Bradley’s Buzz: The Hawks got lucky. Can they now get it right?

Atlanta Hawks guard Trae Young (11) and Atlanta Hawks guard Dejounte Murray (5) talk to one another during a break in their game against the Chicago Bulls at State Farm Arena, Monday, February 12, 2024, in Atlanta. (Jason Getz /

Credit: Jason Getz/AJC

Credit: Jason Getz/AJC

Atlanta Hawks guard Trae Young (11) and Atlanta Hawks guard Dejounte Murray (5) talk to one another during a break in their game against the Chicago Bulls at State Farm Arena, Monday, February 12, 2024, in Atlanta. (Jason Getz /

Tony Ressler took ownership of the Hawks on June 25, 2015. The team had just gone 60-22, the best record in the history of a franchise that began in 1949 as the Tri-Cities Blackhawks. It had just reached the Eastern Conference finals for the first time.

Nine years and one day later, the Hawks have hit but one high under this owner: In 2021, they again reached the conference finals. Under Ressler, their regular-season record is 325-388. They’ve finished above .500 four times. They’ve made the playoffs five times, twice via the play-in tournament. They’ve advanced past Round 1 twice.

Ressler’s Hawks hold the first pick in tonight’s NBA draft. In nine drafts under this owner, this club has officially chosen one player who has become an All-Star. That player is Luka Doncic, who never played for the Hawks.

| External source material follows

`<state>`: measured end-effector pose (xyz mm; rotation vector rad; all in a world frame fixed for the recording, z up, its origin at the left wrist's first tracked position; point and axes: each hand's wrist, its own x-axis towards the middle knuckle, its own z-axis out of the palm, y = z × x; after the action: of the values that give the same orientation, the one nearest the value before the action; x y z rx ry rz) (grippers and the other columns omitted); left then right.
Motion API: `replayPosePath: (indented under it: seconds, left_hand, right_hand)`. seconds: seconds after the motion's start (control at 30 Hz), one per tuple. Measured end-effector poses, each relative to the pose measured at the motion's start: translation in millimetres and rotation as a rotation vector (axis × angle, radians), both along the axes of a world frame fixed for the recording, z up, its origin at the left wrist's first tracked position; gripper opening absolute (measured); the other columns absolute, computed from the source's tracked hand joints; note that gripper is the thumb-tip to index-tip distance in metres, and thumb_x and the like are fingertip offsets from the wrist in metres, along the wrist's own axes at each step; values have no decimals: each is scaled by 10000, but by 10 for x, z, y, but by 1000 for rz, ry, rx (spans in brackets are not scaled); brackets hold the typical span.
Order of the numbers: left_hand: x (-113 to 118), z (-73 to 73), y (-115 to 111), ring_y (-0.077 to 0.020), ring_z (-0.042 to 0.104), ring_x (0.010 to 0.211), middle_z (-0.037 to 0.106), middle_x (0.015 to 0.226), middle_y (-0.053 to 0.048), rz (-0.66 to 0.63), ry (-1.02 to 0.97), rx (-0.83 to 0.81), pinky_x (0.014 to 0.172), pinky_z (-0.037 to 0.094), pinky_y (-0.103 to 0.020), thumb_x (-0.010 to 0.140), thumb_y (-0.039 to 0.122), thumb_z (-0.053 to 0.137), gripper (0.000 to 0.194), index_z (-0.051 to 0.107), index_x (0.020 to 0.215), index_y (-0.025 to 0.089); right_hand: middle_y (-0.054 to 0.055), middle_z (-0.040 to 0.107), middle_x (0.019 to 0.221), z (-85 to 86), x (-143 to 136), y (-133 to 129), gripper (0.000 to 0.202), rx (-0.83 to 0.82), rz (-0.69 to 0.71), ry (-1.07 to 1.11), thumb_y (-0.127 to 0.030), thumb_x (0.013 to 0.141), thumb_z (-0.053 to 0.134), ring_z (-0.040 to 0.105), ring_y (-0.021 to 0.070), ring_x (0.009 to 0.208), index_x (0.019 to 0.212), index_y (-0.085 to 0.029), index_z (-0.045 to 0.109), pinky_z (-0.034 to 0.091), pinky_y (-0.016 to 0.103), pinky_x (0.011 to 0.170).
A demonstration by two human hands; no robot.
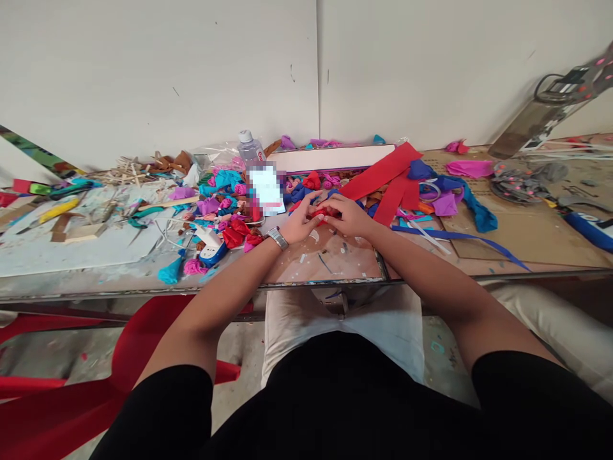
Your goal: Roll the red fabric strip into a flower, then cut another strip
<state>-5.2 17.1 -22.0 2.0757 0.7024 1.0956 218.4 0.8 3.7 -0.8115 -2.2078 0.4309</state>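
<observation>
My left hand (pixel 301 223), with a watch (pixel 277 238) on its wrist, and my right hand (pixel 348 217) meet over the table's front part. Their fingers are closed on a small crumpled piece of red crepe paper (pixel 322 214), partly hidden by the fingertips. Just behind my right hand lie long flat red crepe paper strips (pixel 378 171). Blue, pink and turquoise crumpled paper pieces (pixel 228 182) crowd the table left of and behind my hands. A lit phone (pixel 267 190), blurred out in part, leans beside my left hand.
A clear bottle (pixel 249 150) stands behind the phone. A blue and white power strip (pixel 212 252) lies front left, near a yellow-handled cutter (pixel 58 210) and green pliers (pixel 145 216). To the right are cardboard (pixel 517 236), a blue strip (pixel 472 238) and a tilted dark drink bottle (pixel 527 118).
</observation>
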Motion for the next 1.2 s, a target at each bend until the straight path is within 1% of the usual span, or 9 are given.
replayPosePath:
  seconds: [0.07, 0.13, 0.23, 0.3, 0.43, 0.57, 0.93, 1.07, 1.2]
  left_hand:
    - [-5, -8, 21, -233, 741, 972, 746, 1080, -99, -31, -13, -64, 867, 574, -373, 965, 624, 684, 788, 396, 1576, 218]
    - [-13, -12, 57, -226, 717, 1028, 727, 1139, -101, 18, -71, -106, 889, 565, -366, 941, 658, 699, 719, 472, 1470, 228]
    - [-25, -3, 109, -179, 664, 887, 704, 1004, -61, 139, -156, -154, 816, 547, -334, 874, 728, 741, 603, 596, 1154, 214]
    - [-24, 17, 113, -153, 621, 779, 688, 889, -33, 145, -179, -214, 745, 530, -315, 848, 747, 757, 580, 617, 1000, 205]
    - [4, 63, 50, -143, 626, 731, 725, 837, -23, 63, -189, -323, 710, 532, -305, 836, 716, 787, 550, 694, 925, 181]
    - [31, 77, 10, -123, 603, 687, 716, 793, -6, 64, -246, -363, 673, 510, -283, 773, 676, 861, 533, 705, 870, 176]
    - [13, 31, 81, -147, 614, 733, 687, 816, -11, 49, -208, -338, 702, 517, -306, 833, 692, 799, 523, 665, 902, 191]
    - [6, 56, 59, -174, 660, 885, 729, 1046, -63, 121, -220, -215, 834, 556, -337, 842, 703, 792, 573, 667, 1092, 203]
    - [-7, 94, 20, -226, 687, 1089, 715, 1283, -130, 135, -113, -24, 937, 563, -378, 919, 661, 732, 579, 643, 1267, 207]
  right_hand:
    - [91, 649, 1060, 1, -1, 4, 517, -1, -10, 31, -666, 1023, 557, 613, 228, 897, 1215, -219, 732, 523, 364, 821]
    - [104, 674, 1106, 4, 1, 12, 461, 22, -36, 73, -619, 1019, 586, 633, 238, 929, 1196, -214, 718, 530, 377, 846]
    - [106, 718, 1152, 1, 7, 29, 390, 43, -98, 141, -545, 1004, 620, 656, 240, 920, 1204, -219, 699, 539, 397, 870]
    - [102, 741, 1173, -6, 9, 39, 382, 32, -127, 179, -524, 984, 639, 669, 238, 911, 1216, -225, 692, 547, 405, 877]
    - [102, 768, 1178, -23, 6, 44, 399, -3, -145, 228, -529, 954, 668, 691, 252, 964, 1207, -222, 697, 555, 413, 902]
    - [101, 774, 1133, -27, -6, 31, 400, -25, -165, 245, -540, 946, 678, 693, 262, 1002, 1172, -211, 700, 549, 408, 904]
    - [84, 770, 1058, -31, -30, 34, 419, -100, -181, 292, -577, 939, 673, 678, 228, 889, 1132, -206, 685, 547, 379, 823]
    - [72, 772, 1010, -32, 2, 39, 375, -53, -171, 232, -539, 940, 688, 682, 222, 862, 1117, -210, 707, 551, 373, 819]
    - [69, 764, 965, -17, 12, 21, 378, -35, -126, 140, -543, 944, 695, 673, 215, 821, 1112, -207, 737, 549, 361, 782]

The famous draft swap of 2018 looked OK for a while. Trae Young, acquired for Doncic’s rights, led the Hawks within two games of the NBA 2021 final. Not much has gone right since. In December 2022, they nudged aside team architect Travis Schlenk. In February 2023, they bid adieu to coach Nate McMillan. Successor Quin Snyder is 46-57.

To be fair, Young has been an All-Star and remains a major talent. That said, last season only deepened the belief that the Hawks were better when their best player didn’t play. Without Young in 2023-24, they were 14-14. With Young, they were 22-33, counting the play-in loss to Chicago.

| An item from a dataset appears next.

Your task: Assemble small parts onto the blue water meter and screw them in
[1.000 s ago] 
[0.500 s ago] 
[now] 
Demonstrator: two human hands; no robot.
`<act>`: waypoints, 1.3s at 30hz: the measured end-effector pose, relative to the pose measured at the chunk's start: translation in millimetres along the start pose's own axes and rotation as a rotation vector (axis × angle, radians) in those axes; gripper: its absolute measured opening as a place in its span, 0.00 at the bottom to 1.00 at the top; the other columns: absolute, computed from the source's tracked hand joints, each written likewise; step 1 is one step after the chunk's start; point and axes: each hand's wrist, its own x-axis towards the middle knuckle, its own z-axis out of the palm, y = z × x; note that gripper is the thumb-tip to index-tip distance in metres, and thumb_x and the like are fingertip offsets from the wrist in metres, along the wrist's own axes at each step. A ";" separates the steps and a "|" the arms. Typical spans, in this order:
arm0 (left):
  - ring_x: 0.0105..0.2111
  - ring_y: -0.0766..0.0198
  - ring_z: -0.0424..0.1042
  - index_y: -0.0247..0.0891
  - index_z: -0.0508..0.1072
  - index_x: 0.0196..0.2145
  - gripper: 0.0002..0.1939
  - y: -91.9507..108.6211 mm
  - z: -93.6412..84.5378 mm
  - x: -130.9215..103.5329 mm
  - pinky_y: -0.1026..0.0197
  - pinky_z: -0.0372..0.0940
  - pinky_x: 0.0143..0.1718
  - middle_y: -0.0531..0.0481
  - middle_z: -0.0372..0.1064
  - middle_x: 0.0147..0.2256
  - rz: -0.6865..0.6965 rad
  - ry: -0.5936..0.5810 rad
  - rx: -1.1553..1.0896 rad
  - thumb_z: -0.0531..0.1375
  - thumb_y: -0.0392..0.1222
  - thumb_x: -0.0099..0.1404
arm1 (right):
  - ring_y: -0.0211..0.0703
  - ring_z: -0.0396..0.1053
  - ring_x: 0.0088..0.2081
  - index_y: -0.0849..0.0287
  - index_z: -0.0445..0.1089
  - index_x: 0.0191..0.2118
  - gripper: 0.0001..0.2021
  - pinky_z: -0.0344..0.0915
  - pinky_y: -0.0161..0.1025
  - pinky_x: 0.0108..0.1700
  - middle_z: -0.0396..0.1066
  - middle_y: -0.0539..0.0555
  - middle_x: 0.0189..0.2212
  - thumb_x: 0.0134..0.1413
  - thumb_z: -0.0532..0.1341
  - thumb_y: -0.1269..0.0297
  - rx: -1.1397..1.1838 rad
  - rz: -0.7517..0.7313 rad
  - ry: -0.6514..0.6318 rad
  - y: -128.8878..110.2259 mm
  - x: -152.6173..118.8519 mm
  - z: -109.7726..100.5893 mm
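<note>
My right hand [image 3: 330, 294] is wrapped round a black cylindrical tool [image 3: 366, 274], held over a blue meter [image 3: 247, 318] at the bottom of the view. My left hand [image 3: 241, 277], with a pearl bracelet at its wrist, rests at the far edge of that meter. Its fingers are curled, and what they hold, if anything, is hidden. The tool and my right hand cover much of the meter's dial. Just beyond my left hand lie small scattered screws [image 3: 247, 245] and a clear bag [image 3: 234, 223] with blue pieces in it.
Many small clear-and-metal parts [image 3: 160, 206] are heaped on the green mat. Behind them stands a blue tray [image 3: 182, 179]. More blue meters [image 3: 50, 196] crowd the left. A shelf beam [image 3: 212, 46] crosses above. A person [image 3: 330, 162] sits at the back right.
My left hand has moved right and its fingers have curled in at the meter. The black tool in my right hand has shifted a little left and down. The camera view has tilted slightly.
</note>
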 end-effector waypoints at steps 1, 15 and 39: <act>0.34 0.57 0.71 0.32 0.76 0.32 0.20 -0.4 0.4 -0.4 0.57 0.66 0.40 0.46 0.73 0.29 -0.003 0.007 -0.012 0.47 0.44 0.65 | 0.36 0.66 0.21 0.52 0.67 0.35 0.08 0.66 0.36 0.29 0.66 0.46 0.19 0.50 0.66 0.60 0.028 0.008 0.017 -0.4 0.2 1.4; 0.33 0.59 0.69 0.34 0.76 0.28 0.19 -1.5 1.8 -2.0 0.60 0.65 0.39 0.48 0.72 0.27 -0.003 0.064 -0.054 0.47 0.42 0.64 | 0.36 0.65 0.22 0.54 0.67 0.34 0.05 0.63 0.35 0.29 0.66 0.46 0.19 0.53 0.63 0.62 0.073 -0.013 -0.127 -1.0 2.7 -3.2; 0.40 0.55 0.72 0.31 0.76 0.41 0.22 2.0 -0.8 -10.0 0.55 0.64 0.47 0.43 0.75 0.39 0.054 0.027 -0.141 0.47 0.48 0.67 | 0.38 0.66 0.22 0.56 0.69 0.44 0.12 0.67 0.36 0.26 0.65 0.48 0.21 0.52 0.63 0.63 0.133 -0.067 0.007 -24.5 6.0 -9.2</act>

If we accept that Young is no longer the answer, we must accept that the Hawks have erred in many if not most major choices since Ressler took over from the dysfunctional Atlanta Spirit. The new owner’s first key decision was to stick with the ad hoc administrative pairing of Mike Budenholzer and Wes Wilcox. Ressler in June 2015: “What was working was Bud, Wilcox and (CEO Steve) Koonin. I want that to keep working.”

In July 2016, the Hawks of Bud/Wilcox made the mistake of signing Dwight Howard while Al Horford, the centerpiece of the best-ever Atlanta Hawks team, was also a free agent. Horford signed with Boston. Howard lasted a year here. Wilcox was out as GM in 2017, clearing space for Schlenk. No longer the team-builder, Budenholzer exited as coach in 2018.

His successor, Lloyd Pierce, was handed a team in rebuild mode. He lasted 2-1/2 seasons. He was succeeded by veteran assistant Nate McMillan, who three months later had the Hawks in the Eastern finals. If we’re seeking the shrewdest move of Ressler’s tenure, the pivot to McMillan was it. Alas, the giddy summer of ‘21 soon yielded to a colder reality.

The 2021-2022 season ended with a 43-39 record and a Round 1 loss to Miami. In essentially his final act, Schlenk swung a trade for Dejounte Murray, the cost being nearly all the Hawks’ draft capital through 2027. The idea was to find a backcourt complement to Young. Numbers show that Murray is better when Young isn’t on the court, which wasn’t what anybody had in mind.

An organization that hasn’t been sagacious at making choices faces a boatload of them. The Hawks must decide what to do with the No. 1 pick in a draft that mightn’t have a legitimate No. 1 pick. And, in grand Hawks fashion, what to do with the first overall pick is their second-biggest issue.

The biggest is Young/Murray. Surely one must go. That’s easy to say, harder to do. Will any trade partner give anything approaching value in return for a guard whose worth has been compromised by the past two seasons? Are these Hawks capable of acing both the trade market AND the draft?

They came close to picking No. 15, as opposed to No. 1. Had the Hawks gone 2-0 in the play-in tournament, they’d have made the playoffs and missed the lottery. By losing to Chicago on April 17, they were handed a 3% chance of landing the No. 1 pick. In sum, they got outrageously lucky. Now they need to get smart.